We need to invest more in both people and infrastructure if we want to deliver long-term economic growth.

It’s hard to get away from the general impression that the country’s in a bit of a mess. And with economic instability and soaring inflation cutting people’s quality of life, huge backlogs in the NHS and strikes across huge sectors of the economy, it’s hard to argue.

The national debate has focused on the impact on individuals.

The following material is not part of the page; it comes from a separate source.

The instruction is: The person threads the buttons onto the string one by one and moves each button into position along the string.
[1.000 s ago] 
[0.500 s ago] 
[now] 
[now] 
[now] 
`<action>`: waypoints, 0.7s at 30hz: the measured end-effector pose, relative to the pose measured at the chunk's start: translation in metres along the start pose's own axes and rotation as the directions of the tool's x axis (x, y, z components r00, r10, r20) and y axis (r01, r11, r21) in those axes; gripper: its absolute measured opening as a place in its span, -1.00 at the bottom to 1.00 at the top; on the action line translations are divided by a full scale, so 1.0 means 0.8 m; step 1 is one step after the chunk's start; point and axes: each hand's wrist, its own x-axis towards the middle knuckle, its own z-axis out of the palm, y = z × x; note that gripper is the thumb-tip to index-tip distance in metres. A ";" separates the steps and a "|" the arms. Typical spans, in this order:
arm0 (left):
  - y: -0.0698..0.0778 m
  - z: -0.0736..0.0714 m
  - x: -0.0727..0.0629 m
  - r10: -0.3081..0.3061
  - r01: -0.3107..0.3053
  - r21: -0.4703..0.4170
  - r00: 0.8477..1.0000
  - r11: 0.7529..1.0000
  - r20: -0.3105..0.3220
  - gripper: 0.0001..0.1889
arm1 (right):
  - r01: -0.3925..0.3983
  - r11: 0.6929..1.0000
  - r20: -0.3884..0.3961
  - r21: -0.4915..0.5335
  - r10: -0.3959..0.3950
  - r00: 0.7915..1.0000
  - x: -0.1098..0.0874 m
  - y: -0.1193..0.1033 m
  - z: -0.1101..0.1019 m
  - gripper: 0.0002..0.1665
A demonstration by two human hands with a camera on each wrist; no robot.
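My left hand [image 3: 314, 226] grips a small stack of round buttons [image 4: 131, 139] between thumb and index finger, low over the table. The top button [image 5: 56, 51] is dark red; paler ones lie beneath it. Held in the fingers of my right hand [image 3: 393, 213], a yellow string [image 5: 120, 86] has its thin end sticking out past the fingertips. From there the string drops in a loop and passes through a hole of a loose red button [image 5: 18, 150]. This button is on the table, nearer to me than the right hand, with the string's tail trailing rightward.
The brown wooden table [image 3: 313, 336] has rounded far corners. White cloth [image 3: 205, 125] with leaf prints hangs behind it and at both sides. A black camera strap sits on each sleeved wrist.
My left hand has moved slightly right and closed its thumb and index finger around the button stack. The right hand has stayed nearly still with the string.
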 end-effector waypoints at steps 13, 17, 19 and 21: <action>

Hard-up families struggling to make ends meet, strikes led by workers demanding better pay and conditions, while workforce shortages across the entire economy are driving wage inflation, limiting economic activity and contributing in no small way to the waiting lists in our health service.

But people and pay are only part of the puzzle.

The truth is that we also need a seachange in the way we approach capital investment.

The UK is terrible at long-term capital investment, with short-term thinking hampering the ability to keep pace with the infrastructure demands of the population, let alone being at the forefront of the technological developments that will drive the new “green economy” that politicians are so keen to talk about.

The problem lies firmly within the politics of it all.

In part, it’s due to politicians constrained by thinking in 5-year electoral cycles, a Treasury whose ‘orthodoxy’ (to coin a phrase) looks for short-term results and not pay-offs over 10 or 20 years and decisions hemmed in by restrictive planning laws and NIMBYism across the country.

However, more importantly, it is the popularisation of the idea that a nation’s finances must be run like a household’s, with talk of balancing budgets, fixing the roof while the sun is shining and rainy day funds. It was an analogy first put forward by Margaret Thatcher telling a selection meeting early in her career that “The Government should do what any good housewife would do if money was short, look at their accounts and see what was wrong.”

The idea was adopted again and pushed by David Cameron in 2010 talking about how Labour had “maxed out our nation’s credit card” and that there was a moral responsibility to rebalance the budget.

Whilst this analogy might have been useful to justify the cuts of the austerity era, and has successfully set an ongoing trap for Labour politicians who want to increase public spending, it is a fundamental misconception of economics and has become an orthodoxy that now strangles the debate.

There are too many reasons to delve into here as to why this analogy is false (how many households have their own central bank or currency?), but fundamentally it misunderstands and underestimates the role of government in the economy and how its actions impact growth.

It was this approach that led to the austerity of the 2010s in the UK, which saw cuts not just to day-to-day spending but swathing reductions in government capital investment – cut by more than 30%.

This is the long-term investment in our national infrastructure that enables services and the economy to function properly and is fundamental to driving economic growth.

Yes, there are staff shortages in the NHS, but there is also more than £10bn of maintenance backlogs, almost 50% of which is deemed critical and a potential threat to life. 

Yes, teachers are asking for pay rises but capital investment in UK schools is 50% of what it was in 2010 (adjusted for today’s prices), with the Department for Education itself saying the risk of school buildings collapsing was now “very likely”.

This approach to capital investment is not only undermining existing services, but it is hamstringing our potential for growth.

It’s why the UK’s current and capital investment in R&D is flatlining, tracking below the OECD average for more than a decade and now at a smaller percentage of GDP than Estonia, Slovenia or the Czech Republic.

It is why it is taking 20 years to build the most expensive railway in Europe, all 330 miles of it, whilst in 15 years China has managed to build a network spanning 25,000 miles.

It is why our attempts to secure part of the lucrative global market for batteries have collapsed and why, for all the talk of seizing the opportunities presented by the net zero revolution, without a significant change in attitudes they will fail too.

But they do not have to. The world is awash with investors looking for somewhere to put their money and UK Government Bonds have long been an attractive (ignoring a short blip in 2022) place for institutional cash.

We need to move beyond the turmoil of 2022, lift our heads up and rebuild the nation’s infrastructure. 

Without that, we will only ever be papering over the cracks.